- _ASSIGNMENT_: Look through the records below for the line with "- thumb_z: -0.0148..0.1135". Return that line and each one after it up to and including the line with "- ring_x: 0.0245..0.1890", exactly.
· · ·
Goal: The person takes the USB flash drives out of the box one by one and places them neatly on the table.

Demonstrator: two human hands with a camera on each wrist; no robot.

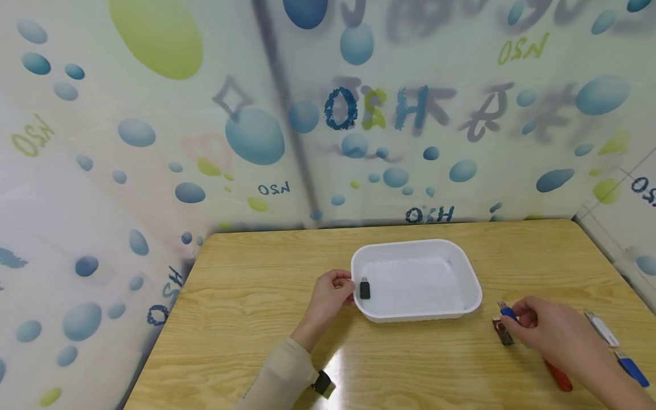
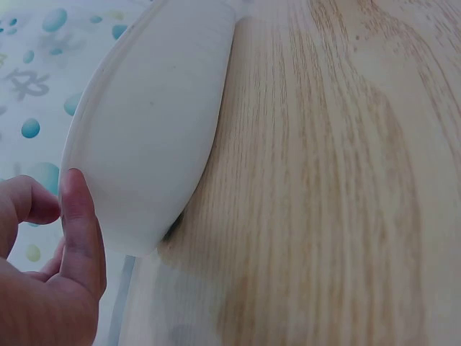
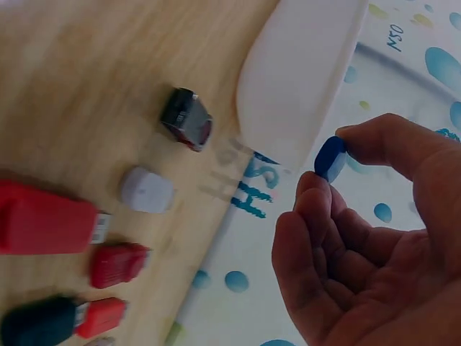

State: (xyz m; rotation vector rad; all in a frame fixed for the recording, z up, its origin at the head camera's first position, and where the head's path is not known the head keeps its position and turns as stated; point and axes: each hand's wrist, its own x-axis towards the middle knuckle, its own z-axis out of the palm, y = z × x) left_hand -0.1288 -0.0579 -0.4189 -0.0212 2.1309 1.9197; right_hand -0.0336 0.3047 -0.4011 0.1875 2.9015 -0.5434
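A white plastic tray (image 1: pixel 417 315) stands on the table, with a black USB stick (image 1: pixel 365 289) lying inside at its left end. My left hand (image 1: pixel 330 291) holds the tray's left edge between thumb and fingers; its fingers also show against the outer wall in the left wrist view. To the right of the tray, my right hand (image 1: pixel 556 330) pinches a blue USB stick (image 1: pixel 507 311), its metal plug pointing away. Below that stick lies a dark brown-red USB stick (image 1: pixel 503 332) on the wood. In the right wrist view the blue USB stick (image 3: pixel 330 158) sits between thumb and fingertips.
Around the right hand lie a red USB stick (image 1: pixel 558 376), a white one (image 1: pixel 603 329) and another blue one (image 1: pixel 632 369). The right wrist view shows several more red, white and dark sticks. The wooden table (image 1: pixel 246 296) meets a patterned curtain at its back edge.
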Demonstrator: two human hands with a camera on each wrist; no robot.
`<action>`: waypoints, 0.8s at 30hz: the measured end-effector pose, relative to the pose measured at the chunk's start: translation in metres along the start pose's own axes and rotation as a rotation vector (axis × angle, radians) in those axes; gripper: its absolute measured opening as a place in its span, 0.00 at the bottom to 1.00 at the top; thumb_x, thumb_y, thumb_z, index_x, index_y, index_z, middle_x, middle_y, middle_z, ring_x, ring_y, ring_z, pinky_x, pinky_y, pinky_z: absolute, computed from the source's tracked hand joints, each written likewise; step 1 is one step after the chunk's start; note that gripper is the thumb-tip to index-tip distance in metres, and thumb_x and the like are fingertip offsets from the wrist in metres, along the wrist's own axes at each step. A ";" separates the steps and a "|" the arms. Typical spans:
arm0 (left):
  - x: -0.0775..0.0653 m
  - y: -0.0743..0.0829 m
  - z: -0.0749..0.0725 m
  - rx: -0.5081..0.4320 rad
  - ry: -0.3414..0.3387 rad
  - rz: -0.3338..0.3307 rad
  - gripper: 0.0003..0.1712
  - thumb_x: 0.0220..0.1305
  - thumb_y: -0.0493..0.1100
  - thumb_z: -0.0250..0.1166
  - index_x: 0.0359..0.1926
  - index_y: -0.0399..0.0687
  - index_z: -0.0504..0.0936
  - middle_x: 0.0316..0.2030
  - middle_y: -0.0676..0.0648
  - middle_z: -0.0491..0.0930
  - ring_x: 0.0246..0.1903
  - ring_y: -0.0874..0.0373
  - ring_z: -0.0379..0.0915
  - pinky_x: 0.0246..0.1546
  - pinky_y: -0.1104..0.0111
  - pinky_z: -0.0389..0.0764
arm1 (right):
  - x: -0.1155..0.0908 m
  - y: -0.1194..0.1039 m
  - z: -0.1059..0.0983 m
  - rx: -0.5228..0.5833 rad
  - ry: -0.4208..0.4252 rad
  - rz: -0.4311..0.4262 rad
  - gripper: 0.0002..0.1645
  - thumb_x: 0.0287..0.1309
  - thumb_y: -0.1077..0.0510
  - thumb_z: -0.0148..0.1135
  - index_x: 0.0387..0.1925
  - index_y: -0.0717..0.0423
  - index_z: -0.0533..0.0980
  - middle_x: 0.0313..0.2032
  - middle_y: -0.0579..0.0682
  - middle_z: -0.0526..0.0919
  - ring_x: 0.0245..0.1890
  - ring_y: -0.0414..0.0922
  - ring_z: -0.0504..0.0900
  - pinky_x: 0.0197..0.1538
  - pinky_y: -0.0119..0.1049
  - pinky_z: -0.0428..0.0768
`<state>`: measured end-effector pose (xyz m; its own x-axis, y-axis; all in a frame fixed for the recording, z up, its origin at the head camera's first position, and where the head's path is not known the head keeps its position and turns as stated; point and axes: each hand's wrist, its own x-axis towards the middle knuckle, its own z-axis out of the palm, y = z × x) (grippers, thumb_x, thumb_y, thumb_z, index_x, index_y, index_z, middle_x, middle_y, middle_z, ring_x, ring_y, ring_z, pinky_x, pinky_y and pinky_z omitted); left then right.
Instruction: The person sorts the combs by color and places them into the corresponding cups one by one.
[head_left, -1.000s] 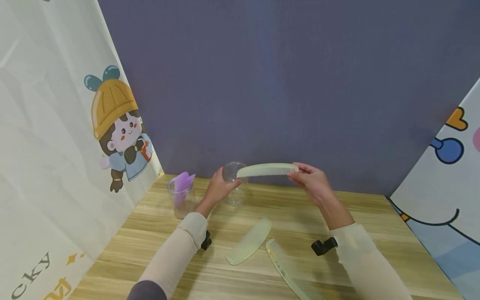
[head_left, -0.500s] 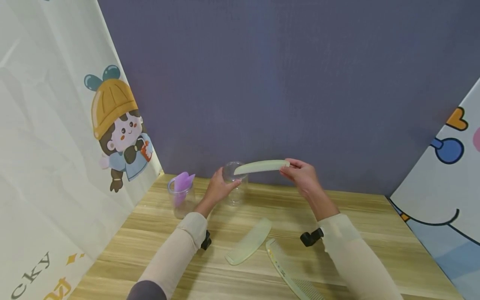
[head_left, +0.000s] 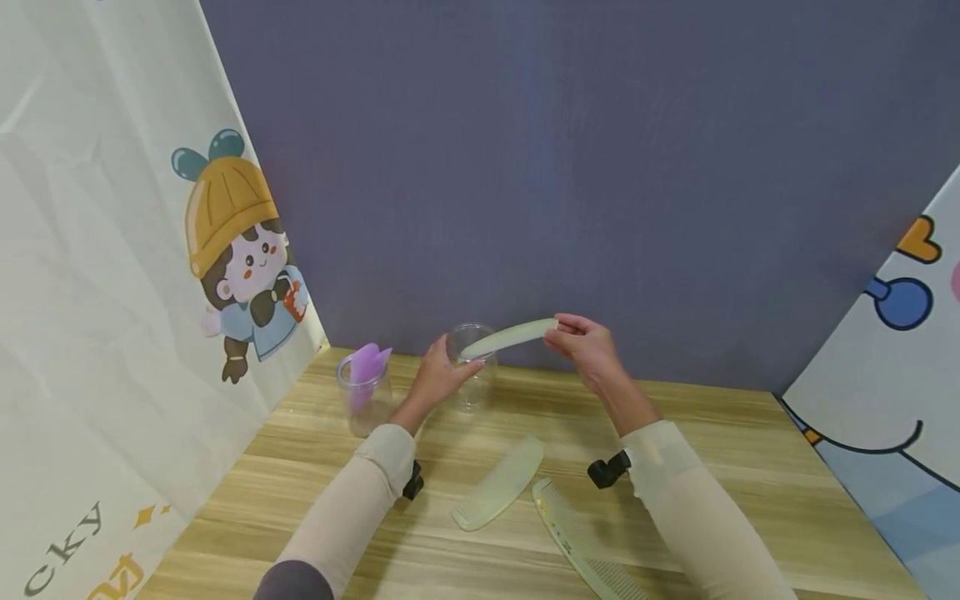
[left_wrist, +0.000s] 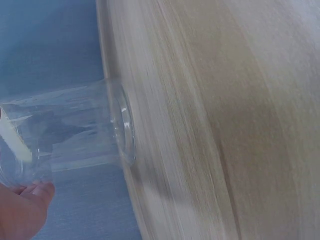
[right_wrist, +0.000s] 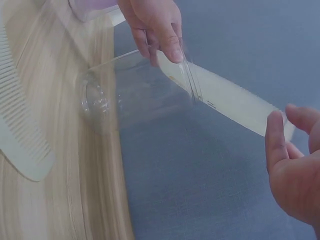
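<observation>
A clear plastic cup (head_left: 472, 390) stands upright at the table's back edge, and my left hand (head_left: 437, 373) grips it near the rim. With its fingertips my right hand (head_left: 591, 352) pinches one end of a pale green comb (head_left: 516, 336). The comb slants down to the left. Its far end is inside the cup's mouth, as the right wrist view shows with the comb (right_wrist: 230, 97) crossing the rim. In the left wrist view the comb's tip (left_wrist: 16, 142) shows through the cup wall.
Left of my left hand stands another clear cup (head_left: 367, 421) with a purple item (head_left: 366, 367) in it. Two more pale green combs, one broad (head_left: 501, 487) and one long with a printed spine (head_left: 573, 533), lie on the wooden table (head_left: 420, 533). A dark wall (head_left: 570, 167) rises behind.
My right hand has moved left with the comb, tilting it so that its far end has come down into the cup. My left hand stays on the cup.
</observation>
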<state>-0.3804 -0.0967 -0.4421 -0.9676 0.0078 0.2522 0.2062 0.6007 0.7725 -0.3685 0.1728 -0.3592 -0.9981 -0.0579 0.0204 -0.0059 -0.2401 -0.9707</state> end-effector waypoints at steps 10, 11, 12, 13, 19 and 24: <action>0.001 0.000 0.002 0.005 0.015 0.004 0.58 0.57 0.62 0.74 0.75 0.33 0.58 0.69 0.29 0.68 0.67 0.33 0.68 0.68 0.43 0.72 | 0.000 0.004 -0.007 -0.077 -0.003 0.005 0.34 0.66 0.66 0.63 0.70 0.72 0.64 0.37 0.47 0.83 0.36 0.37 0.87 0.48 0.29 0.86; 0.001 0.000 0.002 0.004 0.019 0.005 0.58 0.56 0.62 0.74 0.75 0.33 0.59 0.69 0.29 0.68 0.67 0.33 0.68 0.67 0.43 0.72 | 0.000 0.006 -0.009 -0.095 -0.006 0.014 0.35 0.67 0.66 0.63 0.71 0.71 0.64 0.37 0.46 0.83 0.36 0.37 0.87 0.49 0.29 0.86; 0.001 0.000 0.002 0.004 0.022 0.005 0.58 0.56 0.62 0.74 0.75 0.34 0.59 0.68 0.29 0.68 0.67 0.34 0.68 0.67 0.43 0.72 | 0.000 0.008 -0.011 -0.111 -0.010 0.021 0.35 0.66 0.66 0.64 0.71 0.71 0.64 0.37 0.46 0.83 0.36 0.37 0.87 0.49 0.29 0.86; 0.001 0.000 0.003 0.004 0.024 0.005 0.58 0.56 0.62 0.75 0.75 0.34 0.60 0.68 0.29 0.69 0.67 0.34 0.69 0.67 0.44 0.72 | 0.000 0.011 -0.012 -0.137 -0.014 0.024 0.34 0.67 0.65 0.63 0.70 0.71 0.64 0.37 0.45 0.84 0.36 0.37 0.87 0.48 0.29 0.86; 0.001 0.000 0.003 0.009 0.024 0.000 0.58 0.55 0.63 0.75 0.75 0.35 0.60 0.68 0.29 0.69 0.66 0.34 0.69 0.67 0.44 0.73 | -0.001 0.027 -0.021 -0.261 -0.049 0.020 0.32 0.67 0.66 0.62 0.69 0.73 0.65 0.37 0.44 0.85 0.34 0.35 0.86 0.51 0.34 0.87; 0.002 0.001 0.003 -0.003 0.024 0.001 0.58 0.55 0.62 0.75 0.75 0.35 0.59 0.68 0.30 0.69 0.66 0.34 0.70 0.66 0.43 0.73 | -0.003 0.039 -0.027 -0.401 -0.133 0.030 0.30 0.68 0.63 0.62 0.68 0.70 0.68 0.45 0.50 0.85 0.37 0.35 0.86 0.56 0.41 0.86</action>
<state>-0.3821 -0.0939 -0.4427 -0.9638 -0.0109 0.2664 0.2071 0.5986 0.7738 -0.3678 0.1902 -0.4034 -0.9819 -0.1895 -0.0039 -0.0266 0.1581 -0.9871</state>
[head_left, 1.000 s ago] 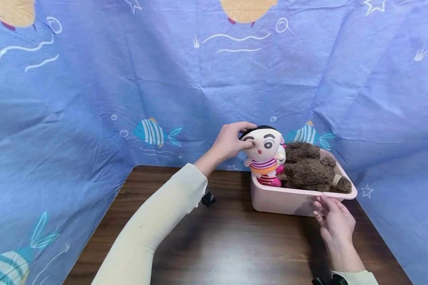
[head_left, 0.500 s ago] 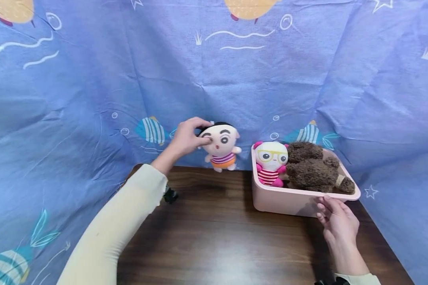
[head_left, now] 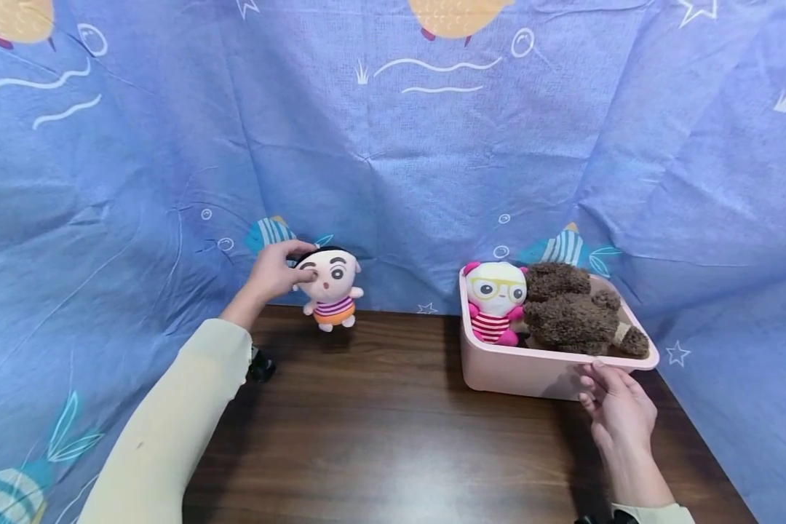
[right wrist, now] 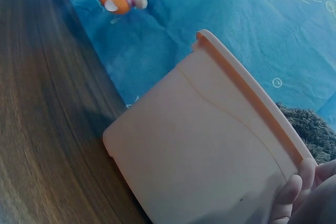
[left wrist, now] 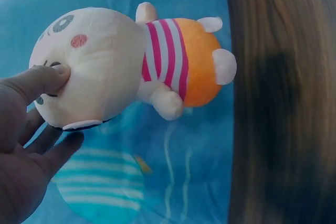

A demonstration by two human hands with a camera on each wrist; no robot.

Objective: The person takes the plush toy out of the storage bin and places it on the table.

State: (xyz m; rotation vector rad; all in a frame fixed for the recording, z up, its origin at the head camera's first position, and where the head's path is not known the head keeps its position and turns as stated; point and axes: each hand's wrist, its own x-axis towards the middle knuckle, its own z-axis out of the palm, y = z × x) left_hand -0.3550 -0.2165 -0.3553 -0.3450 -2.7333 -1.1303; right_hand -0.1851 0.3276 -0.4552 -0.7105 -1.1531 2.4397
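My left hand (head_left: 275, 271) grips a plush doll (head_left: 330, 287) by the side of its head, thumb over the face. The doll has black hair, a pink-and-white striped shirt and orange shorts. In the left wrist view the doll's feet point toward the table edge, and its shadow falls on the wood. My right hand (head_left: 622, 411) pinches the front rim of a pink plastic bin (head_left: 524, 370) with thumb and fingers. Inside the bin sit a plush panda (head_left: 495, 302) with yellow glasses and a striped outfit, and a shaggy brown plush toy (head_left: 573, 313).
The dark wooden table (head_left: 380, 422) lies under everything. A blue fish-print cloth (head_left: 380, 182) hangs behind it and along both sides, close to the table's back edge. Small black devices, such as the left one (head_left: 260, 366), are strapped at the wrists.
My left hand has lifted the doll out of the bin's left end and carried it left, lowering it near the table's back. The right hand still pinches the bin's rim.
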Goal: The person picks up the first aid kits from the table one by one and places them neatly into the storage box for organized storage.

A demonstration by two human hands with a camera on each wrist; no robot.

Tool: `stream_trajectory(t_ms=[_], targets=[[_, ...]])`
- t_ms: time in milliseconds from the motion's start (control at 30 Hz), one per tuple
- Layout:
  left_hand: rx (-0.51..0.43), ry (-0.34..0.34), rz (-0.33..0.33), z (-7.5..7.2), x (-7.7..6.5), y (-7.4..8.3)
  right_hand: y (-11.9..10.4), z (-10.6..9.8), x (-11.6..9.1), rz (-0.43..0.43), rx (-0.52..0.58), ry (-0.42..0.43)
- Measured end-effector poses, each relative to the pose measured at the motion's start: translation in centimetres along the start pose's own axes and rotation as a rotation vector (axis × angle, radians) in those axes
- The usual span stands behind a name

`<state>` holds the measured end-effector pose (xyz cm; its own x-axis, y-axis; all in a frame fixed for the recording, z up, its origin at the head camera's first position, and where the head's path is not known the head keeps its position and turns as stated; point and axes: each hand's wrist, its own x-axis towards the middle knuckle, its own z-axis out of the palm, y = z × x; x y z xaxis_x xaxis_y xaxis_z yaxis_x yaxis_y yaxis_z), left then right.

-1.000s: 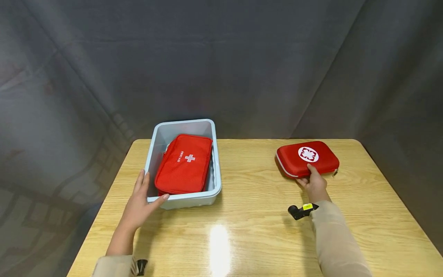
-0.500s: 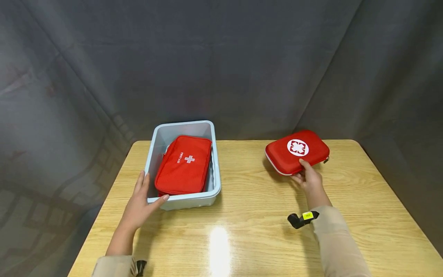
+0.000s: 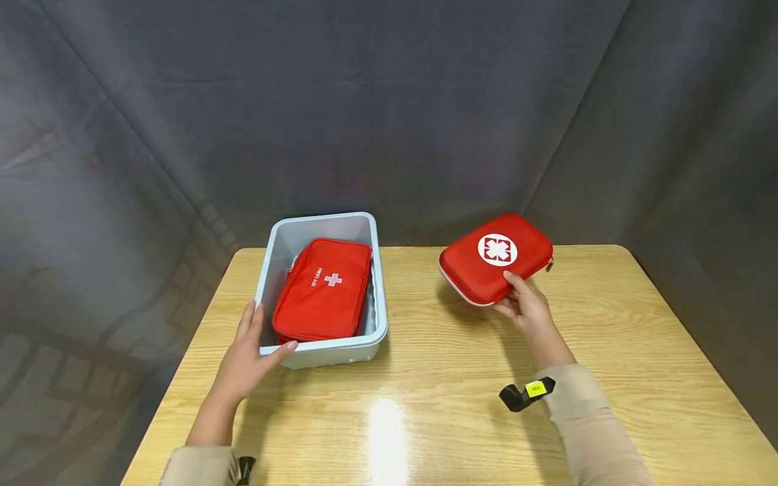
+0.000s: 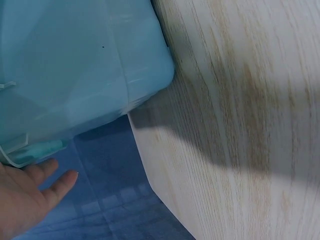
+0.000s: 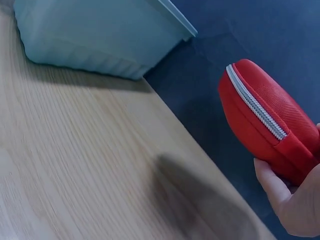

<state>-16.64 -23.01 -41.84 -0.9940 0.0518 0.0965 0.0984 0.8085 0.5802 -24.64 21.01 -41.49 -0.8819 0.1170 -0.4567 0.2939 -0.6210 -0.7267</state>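
Note:
My right hand [image 3: 529,310] grips a red zippered first aid case [image 3: 464,270] by its near edge, thumb on top and fingers underneath. The case, marked with a white round emblem, is tilted and held above the table; its silver zipper [image 5: 255,102] shows in the right wrist view. At the left, my left hand [image 3: 243,368] rests against the near left corner of a light blue plastic bin [image 3: 340,345], fingers extended along the side and thumb at the front rim. Inside that bin lies a red soft pouch [image 3: 322,297] printed FIRST AID with a white cross.
A wooden table [image 3: 450,405] carries the bin. Grey cloth [image 3: 425,121] hangs behind the table's far edge and along both sides. Open tabletop lies between the bin and the held case. A black wrist camera [image 3: 525,393] sits at my right sleeve.
My right hand has raised the first aid case and carried it leftward, towards the bin, and its tilt has increased. The left hand, the bin and the pouch have stayed in place.

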Motion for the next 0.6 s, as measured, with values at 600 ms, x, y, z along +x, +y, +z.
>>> stream_trajectory(t_ms=[600], targets=[[0.014, 0.008, 0.002, -0.1, 0.0, -0.3, 1.4, 4.2, -1.2, -0.054, -0.085, -0.183]])
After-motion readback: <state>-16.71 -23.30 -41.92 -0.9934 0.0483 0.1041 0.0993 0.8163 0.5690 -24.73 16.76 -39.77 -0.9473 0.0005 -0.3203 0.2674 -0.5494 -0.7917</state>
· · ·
- _WRITTEN RESPONSE_:
  - thumb_z: -0.0148..0.1135
  - index_x: 0.0387..0.1925
  - index_y: -0.0717..0.0423
  - index_z: -0.0533..0.0980
  - middle_x: 0.0313..0.2032
  - middle_y: -0.0579..0.0682
  - middle_z: -0.0526..0.0919
  - ring_x: 0.0245..0.1890

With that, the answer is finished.